◆ **SUPPLIED INFORMATION**

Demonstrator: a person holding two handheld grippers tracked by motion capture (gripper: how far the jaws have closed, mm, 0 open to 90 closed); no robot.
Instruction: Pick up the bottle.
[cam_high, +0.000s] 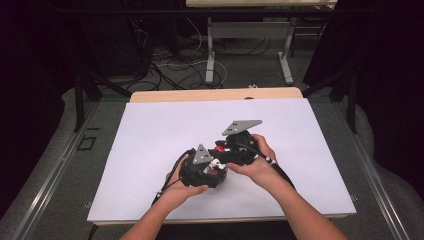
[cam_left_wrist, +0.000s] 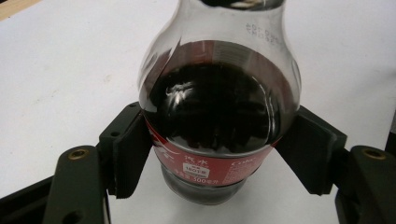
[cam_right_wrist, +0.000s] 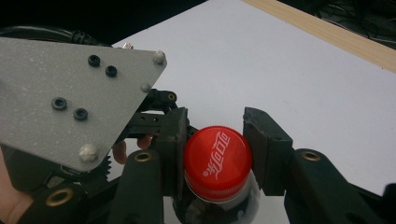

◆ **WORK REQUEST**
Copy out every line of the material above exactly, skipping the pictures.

◆ **OUTPUT**
Demonstrator: a person holding two handheld grippers tracked by motion capture (gripper: how far the jaws have closed, mm, 0 open to 90 closed); no robot.
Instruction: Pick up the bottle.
[cam_high, +0.000s] 
[cam_left_wrist, +0.000s] 
[cam_right_wrist, +0.000s] 

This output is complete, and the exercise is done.